Arctic Winter: Destination Nordkapp

We’re in the Norwegian Arctic. We’ve just crossed the Polar Circle heading north to destination Nordkapp … the furthest north we can drive in the world. In winter. On the plus side: the snow and the low winter light makes it particularly spectacular, no summer crowds, and no midges!! On the down side: it’s chilly, driving is a bit tricky, it’s chilly, many of the tourism facilities are closed, and it’s chilly. So is a winter drive to Nordkapp worth it? And did we mention it’s chilly?

destination nordkapp

Lofoten is a group of islands within the Arctic Circle. It’s not hard to see why it’s one of Norway’s biggest tourist areas. We arrived by ferry into the south from mainland Norway. Before we even docked into Moskenes, we could see the truly spectacular scenery stretching up the coast. Many of Norway’s iconic images are taken around these islands.

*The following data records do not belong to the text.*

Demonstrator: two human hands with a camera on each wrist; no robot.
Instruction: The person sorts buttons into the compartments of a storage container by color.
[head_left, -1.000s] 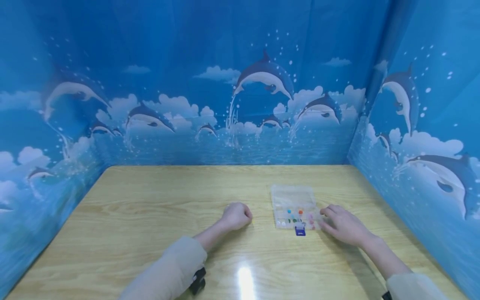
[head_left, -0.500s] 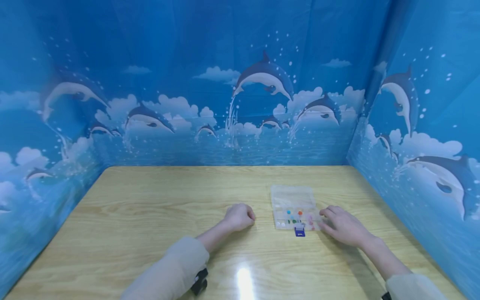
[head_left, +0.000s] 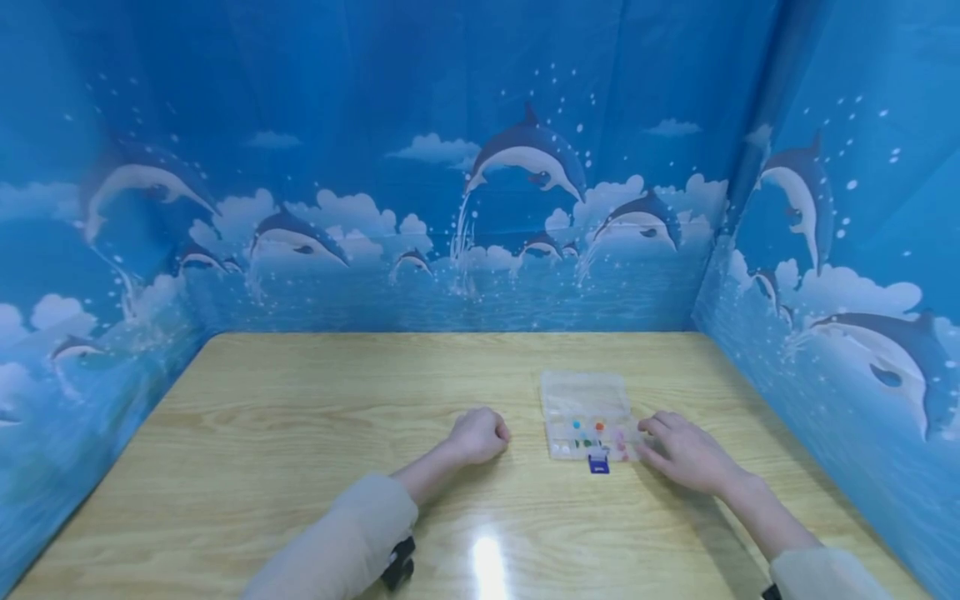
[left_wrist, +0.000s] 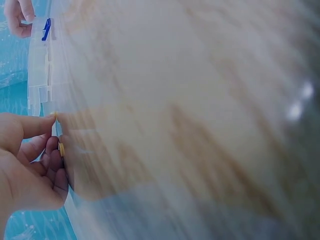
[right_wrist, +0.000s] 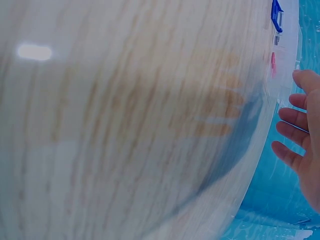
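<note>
Hands rest on a pale wooden worktop (head_left: 300, 400) in the lower half of the head view, with a clear plastic compartment box (head_left: 589, 414) lying between them, right of centre. The box is flat on the wood; its far half looks bare and milky, while the near half holds small coloured beads (head_left: 588, 432) in separate cells: red, blue, green and pink specks, too small to sort by compartment. A blue latch (head_left: 597, 465) sticks out from the box's near edge.

The right hand (head_left: 686, 452) lies palm down just right of the box, fingers fairly straight and spread, its fingertips touching or almost touching the box's right edge near the pink beads. Its grip is open and holds nothing. In the right wrist view the same fingers (right_wrist: 292, 134) stretch out loosely at the right edge of the frame, with the latch (right_wrist: 276, 15) in the upper right corner.

The left hand (head_left: 477, 433) sits left of the box, apart from it, curled into a loose fist with knuckles on the wood. In the left wrist view, at the lower left, its thumb and curled fingers (left_wrist: 30, 165) close on a small yellow bead (left_wrist: 61, 149), so this grip is closed around that bead. The box (left_wrist: 40, 65) appears in the upper left of that frame.

Blue dolphin-printed sheeting (head_left: 480, 167) walls the worktop on three sides.
</note>
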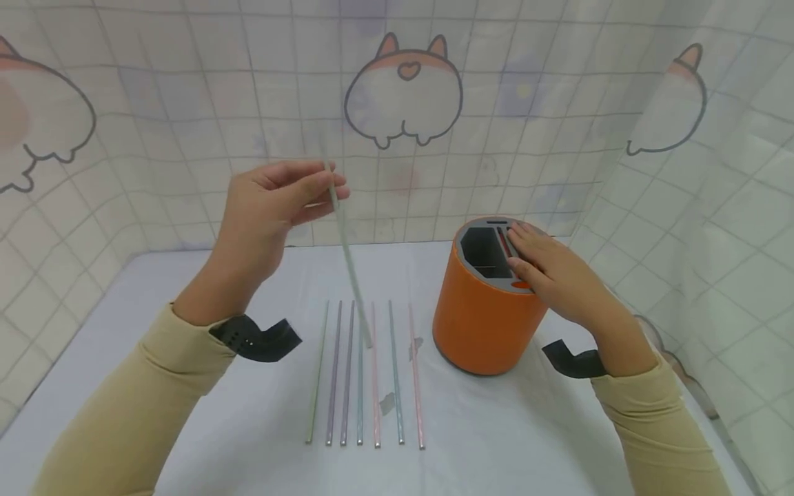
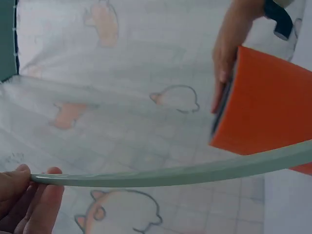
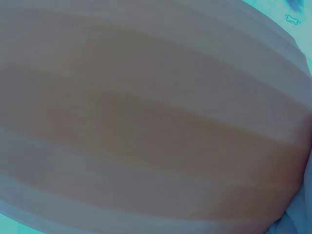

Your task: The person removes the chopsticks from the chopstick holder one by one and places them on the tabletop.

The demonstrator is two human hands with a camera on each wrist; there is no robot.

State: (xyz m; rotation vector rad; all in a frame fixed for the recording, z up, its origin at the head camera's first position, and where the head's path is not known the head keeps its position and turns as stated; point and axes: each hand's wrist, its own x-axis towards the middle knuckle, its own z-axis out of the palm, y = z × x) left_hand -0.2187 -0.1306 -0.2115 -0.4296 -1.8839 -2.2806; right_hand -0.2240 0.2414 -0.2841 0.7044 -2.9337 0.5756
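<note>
My left hand is raised over the back of the table and pinches a pale green chopstick near its upper end. The chopstick slants down to the right. In the left wrist view, the thumb and fingers grip its end. My right hand lies with fairly straight fingers on the top of an orange utensil holder. That holder has a grey top with a large opening and narrow slots, and it leans slightly. Below my left hand, several thin coloured chopsticks lie side by side. A blurred close surface fills the right wrist view.
The white table ends at a hanging curtain with a grid and animal drawings. A cord-like dark line runs along the table's right edge. Black straps are on both wrists.
</note>
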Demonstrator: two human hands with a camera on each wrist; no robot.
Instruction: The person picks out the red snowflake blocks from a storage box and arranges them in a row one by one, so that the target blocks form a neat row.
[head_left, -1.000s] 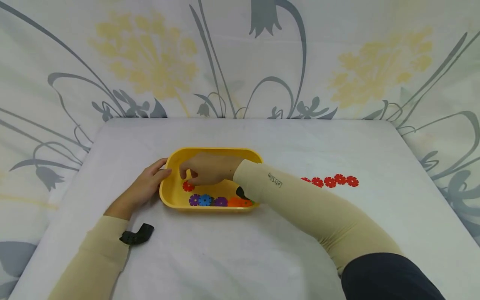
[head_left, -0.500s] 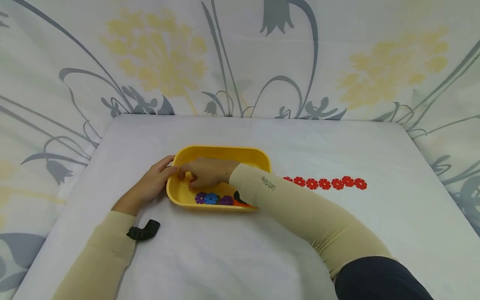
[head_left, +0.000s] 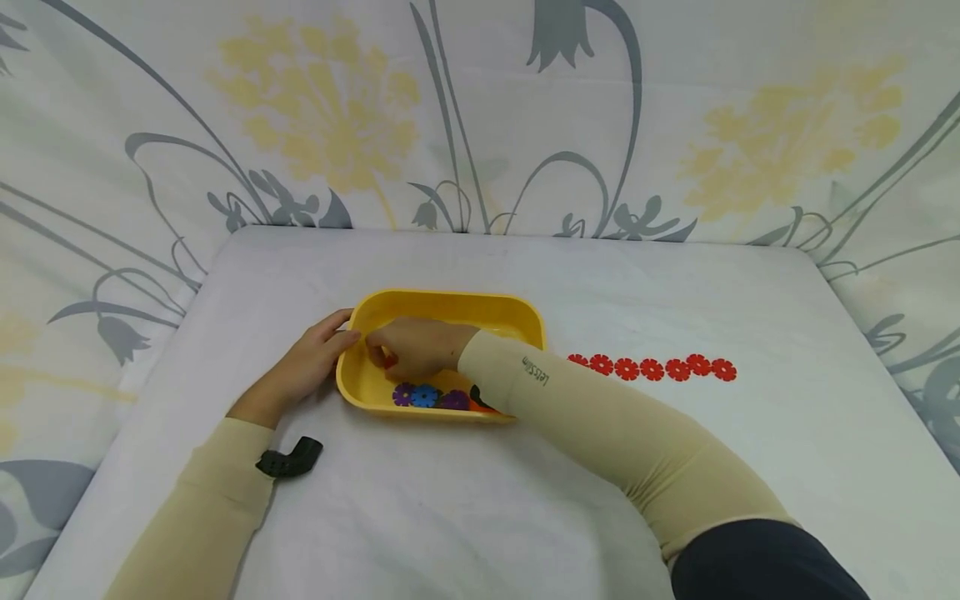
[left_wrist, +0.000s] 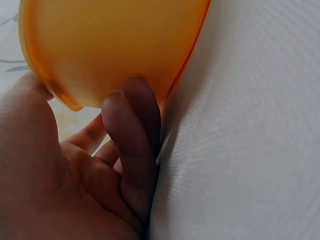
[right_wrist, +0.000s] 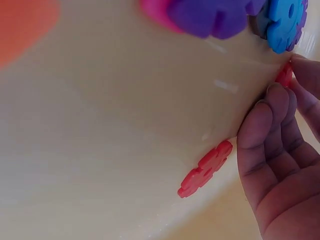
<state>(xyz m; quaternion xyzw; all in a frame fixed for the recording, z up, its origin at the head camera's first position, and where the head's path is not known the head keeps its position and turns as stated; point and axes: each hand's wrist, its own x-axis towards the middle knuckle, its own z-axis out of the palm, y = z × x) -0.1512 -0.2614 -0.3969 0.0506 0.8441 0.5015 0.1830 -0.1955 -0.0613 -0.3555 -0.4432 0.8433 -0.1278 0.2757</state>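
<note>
A yellow tray point(head_left: 450, 307) sits mid-table with flower-shaped discs inside: purple point(head_left: 403, 394), blue point(head_left: 424, 396) and orange point(head_left: 483, 407) along its near wall. My left hand point(head_left: 307, 367) grips the tray's left rim, thumb on top and fingers point(left_wrist: 132, 130) curled against the outer wall point(left_wrist: 110, 45). My right hand point(head_left: 408, 348) reaches into the tray's left end and pinches a red disc point(right_wrist: 285, 75) between its fingertips. Another red disc point(right_wrist: 206, 169) lies on the tray floor beside that hand. The blue disc point(right_wrist: 285, 20) and the purple disc point(right_wrist: 215, 17) lie farther off.
A row of several red flower discs point(head_left: 652, 367) lies on the white table point(head_left: 480, 500) to the right of the tray. A small black strap piece point(head_left: 288, 460) sits by my left wrist. Flower-patterned cloth point(head_left: 315, 125) hangs behind and around the table.
My right hand has slid left inside the tray and its fingertips have come together on a red disc. The left hand has stayed on the rim.
</note>
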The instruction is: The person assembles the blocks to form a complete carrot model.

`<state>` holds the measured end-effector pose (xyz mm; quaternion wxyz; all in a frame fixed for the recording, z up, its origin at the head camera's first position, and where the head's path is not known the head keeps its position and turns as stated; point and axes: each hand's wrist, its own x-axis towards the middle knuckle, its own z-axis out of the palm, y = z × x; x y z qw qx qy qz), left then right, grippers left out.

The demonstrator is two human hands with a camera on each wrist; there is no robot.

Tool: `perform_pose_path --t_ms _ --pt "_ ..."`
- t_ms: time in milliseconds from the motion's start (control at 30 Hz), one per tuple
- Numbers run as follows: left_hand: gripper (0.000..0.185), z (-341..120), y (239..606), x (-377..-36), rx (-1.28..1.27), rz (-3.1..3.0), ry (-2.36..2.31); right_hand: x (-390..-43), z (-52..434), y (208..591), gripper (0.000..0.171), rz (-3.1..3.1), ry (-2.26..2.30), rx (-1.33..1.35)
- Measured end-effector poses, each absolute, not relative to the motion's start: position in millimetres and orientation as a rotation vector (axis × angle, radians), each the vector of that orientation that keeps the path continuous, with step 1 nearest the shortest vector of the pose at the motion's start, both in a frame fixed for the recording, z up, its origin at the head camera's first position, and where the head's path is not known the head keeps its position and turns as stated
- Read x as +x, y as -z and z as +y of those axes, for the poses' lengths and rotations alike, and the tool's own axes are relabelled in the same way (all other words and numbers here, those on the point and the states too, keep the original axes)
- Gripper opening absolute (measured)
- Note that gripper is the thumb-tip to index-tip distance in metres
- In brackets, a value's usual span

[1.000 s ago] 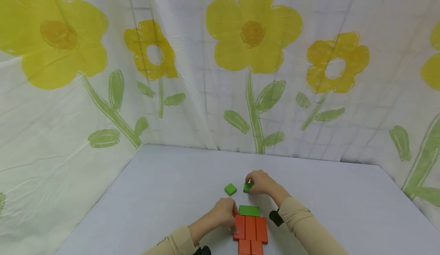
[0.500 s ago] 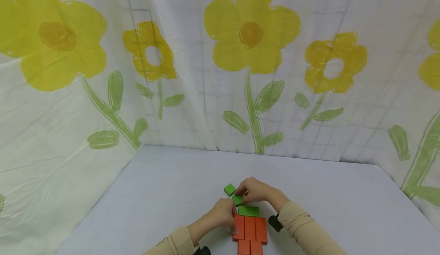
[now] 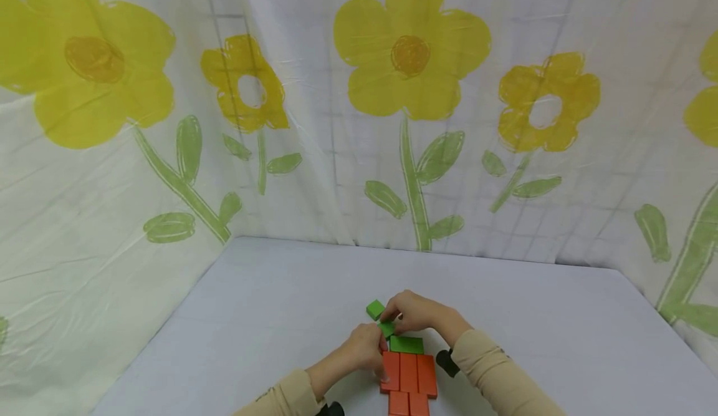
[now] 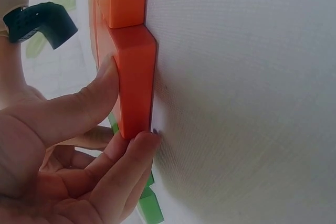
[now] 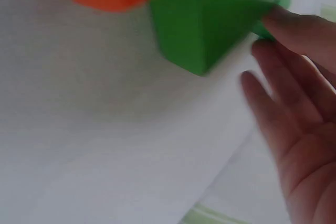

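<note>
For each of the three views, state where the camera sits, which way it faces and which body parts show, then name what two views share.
Head: worn high, facing forward and down at the white table; both hands, beige sleeves.
Left wrist: at table level, facing along the left hand gripping a flat orange wooden block.
Right wrist: low, facing the right hand at a small green wooden block.
Shared: head and left wrist both show that orange block.
</note>
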<state>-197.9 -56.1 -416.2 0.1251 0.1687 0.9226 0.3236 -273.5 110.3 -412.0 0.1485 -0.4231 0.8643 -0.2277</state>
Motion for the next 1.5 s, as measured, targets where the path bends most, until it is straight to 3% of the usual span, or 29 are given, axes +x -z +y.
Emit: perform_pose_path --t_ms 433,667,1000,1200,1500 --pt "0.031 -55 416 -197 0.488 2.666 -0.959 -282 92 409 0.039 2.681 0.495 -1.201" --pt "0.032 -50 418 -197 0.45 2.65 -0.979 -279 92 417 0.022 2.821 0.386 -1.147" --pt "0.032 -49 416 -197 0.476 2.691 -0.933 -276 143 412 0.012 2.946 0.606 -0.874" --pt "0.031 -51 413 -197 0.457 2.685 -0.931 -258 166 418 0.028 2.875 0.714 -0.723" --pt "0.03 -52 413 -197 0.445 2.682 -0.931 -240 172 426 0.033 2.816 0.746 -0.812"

Given the extreme winter climate here, the vast majority of visitors understandably come in summer when it gets packed to the gunnels. But even now in mid-winter, we have been surprised by how many tourists/rental cars we have seen. The downside of course, is the cold (duh!). The hikes are mostly blocked with snow and most tourism businesses are closed. But on the plus side, the scenery backed by the beautiful pink Arctic winter light is special and rightly attracts some hardy photo-tourists.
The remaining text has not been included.